§ EXERCISE
Print the data below verbatim, minus images.

§ PROVIDED DATA
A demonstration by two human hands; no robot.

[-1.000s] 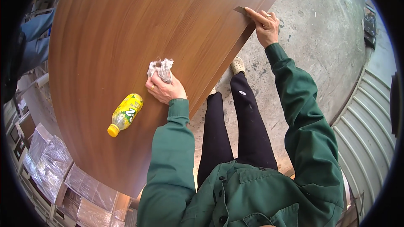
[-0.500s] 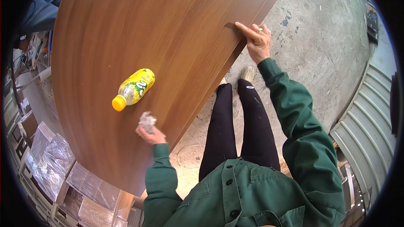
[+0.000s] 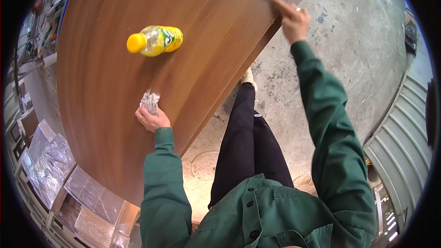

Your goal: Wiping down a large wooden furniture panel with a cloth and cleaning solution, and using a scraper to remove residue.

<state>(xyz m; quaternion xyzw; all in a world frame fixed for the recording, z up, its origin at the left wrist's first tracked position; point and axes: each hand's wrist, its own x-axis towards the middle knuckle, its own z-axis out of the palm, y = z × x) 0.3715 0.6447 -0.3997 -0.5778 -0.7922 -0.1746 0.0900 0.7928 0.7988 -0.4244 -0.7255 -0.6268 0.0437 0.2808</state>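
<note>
A crumpled grey-white wad [image 3: 150, 102], perhaps cloth or paper, is gripped in my left hand [image 3: 154, 118], which rests low over the wood-grain panel [image 3: 105, 124]. Up along the panel's right edge is my right hand [image 3: 294, 20], blurred by motion. Its index finger stretches out onto the top face while the other fingers bend at the edge; I see nothing held in it, though its underside is hidden. A yellow drink bottle [image 3: 166, 41] with a yellow cap lies on the panel beyond my left hand, cap to the left, touched by neither hand.
Concrete floor [image 3: 340, 64] runs along the panel's right side, with my legs beside the edge. Plastic-wrapped boxes [image 3: 92, 197] stand at lower left. A ribbed grey metal surface [image 3: 395, 124] curves along the right. Cluttered items [image 3: 46, 36] lie beyond the panel's left side.
The bottle has shifted farther away and turned, its cap swinging from lower left to left. My right hand has slid farther up the edge. My left hand, still gripping the wad, has moved slightly away and left.
</note>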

§ TASK OUTPUT
A demonstration by two human hands; no robot.

[-1.000s] 
[-0.500s] 
[+0.000s] 

Your goal: Wiping down a large wooden furniture panel with a cloth and cleaning solution, and using a scraper to remove residue.

<state>(xyz m; quaternion xyzw; all in a world frame fixed for the recording, z up, its origin at the left wrist's first tracked position; point and axes: each hand's wrist, its own x-axis towards the middle knuckle, its own z-axis out of the palm, y = z × x) 0.3715 0.6447 -0.3997 -0.5778 -0.7922 -0.1746 0.0900 0.7928 0.7988 -0.4244 -0.7255 -0.6268 0.0437 0.2808</state>
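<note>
A crumpled grey-white wad [image 3: 150, 102], perhaps cloth or paper, is gripped in my left hand [image 3: 154, 118], which rests low over the wood-grain panel [image 3: 105, 124]. Up along the panel's right edge is my right hand [image 3: 294, 20], blurred by motion. Its index finger stretches out onto the top face while the other fingers bend at the edge; I see nothing held in it, though its underside is hidden. A yellow drink bottle [image 3: 166, 41] with a yellow cap lies on the panel beyond my left hand, cap to the left, touched by neither hand.
Concrete floor [image 3: 340, 64] runs along the panel's right side, with my legs beside the edge. Plastic-wrapped boxes [image 3: 92, 197] stand at lower left. A ribbed grey metal surface [image 3: 395, 124] curves along the right. Cluttered items [image 3: 46, 36] lie beyond the panel's left side.
The bottle has shifted farther away and turned, its cap swinging from lower left to left. My right hand has slid farther up the edge. My left hand, still gripping the wad, has moved slightly away and left.
</note>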

No further work is required for this exercise.